Using Tableau Online with Treasure Data allows you to interactively explore huge amounts of data, and share your data discoveries across your business organizations.

For sample workflows of exporting to Tableau Online, view Treasure Boxes.


Prerequisites

  • Basic knowledge of Treasure Data.

  • A license and its installation of Tableau Online.

  • The connector requires Datasource publish permission; the creator or admin user role would be matched.

  • Personal Access Token name and secret when you want to authenticate with Personal Access Token. 

Limitations

  • The maximum result record is 250,000,000 records.
    If it is exceeded, the log displays the message: Extract file records limit exceeded: 250000000.

  • The lowest Timestamp value is 1000-01-01 00:00:00.
    If it is exceeded, the log displays the message: invalid date value.

  • Appending a large dataset to an existing Data Source may result in timeout.
    You will see the below message in the job logs:

    2019-04-10 19:20:41.460 +0000 [WARN] (0001:transaction): !!! Data Source Publish is timed out. This is a known issue of Tableau when you append a large extract file to existing Data Source.
    2019-04-10 19:20:41.460 +0000 [WARN] (0001:transaction): !!! Check Tableau Console for final result of the Publish.
  • The job succeeds but you must check the final result on Tableau Console (you can verify by using the Number of records in the Data Source).

  • Token expiry when user chooses Personal Access Token for authentication method. Personal access tokens will expire if they are not used after 15 consecutive days. If they are used more frequently than every 15 days, an access token will expire after 1 year. After a year, you must create a new token. Expired personal access tokens will not display on the My Account Settings page.

Static IP Address of Treasure Data

The static IP address of Treasure Data is the access point and source of the linkage for this Integration. To determine the static IP address, contact your Customer Success representative or Technical support.

Use the TD Console to Create a Connection

In Treasure Data, you must create and configure the data connection before running your query. As part of the data connection, you provide authentication to access the integration.
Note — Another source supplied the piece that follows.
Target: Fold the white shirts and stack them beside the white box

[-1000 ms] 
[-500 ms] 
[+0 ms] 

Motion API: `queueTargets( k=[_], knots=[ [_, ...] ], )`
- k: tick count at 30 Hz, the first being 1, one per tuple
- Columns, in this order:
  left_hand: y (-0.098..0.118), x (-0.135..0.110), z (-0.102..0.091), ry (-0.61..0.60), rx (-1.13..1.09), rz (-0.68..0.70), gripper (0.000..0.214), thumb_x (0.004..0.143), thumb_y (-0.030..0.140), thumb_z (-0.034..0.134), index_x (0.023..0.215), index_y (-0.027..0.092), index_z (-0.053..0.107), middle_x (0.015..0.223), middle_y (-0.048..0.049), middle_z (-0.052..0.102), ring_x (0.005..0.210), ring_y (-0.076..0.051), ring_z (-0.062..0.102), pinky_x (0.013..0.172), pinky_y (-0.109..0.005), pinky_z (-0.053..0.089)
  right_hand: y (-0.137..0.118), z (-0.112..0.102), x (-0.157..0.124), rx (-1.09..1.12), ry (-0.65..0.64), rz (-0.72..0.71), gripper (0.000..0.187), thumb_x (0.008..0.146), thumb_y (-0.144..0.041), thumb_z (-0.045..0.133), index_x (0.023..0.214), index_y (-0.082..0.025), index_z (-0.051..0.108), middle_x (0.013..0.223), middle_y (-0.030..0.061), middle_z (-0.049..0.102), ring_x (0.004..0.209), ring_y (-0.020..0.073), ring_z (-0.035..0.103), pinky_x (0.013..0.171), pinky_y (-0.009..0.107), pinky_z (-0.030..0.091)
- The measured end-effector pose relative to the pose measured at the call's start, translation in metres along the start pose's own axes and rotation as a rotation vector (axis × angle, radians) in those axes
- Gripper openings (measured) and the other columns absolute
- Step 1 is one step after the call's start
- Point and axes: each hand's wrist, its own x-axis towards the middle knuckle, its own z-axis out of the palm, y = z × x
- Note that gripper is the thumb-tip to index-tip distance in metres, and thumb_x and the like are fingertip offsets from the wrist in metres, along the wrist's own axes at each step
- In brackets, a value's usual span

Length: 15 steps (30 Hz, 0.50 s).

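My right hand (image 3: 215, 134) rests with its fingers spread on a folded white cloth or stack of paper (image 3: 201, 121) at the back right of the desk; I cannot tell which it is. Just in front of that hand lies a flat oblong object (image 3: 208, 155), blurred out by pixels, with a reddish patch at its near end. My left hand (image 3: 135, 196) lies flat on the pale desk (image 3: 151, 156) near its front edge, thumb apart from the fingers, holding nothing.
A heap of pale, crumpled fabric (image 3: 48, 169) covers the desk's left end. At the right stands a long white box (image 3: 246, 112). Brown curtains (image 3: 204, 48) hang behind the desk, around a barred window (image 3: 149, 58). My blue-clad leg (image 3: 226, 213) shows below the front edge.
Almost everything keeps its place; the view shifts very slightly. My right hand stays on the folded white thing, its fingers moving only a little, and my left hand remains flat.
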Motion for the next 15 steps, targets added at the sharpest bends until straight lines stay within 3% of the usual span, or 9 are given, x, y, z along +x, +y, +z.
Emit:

There are two different processes to create a connection:

Use your Tableau username and password

Use a personal access token

Create a New Authentication with Tableau Username and Password

1. Open TD Console.
2. Navigate to Integrations Hub > Catalog.
3. Search for and select Tableau.

4. Select Create Authentication.

5. Type the following credentials to authenticate.
ParameterDescription
HostTableau online host where your site exists (e.g. 10az.online.tableau.com)
UsernameYour Tableau online username
PasswordYour Tableau online password
6. Select Continue.
7. Type a name for your connection.
8. Select Done.

Create a New Authentication with Personal Access Token

Obtain Personal Access Token from Tableau

1. Log in to your Tableau online server, and then go to My Account Settings.

2. From the Settings tab, enter a Personal Access Token name and then select Create new token.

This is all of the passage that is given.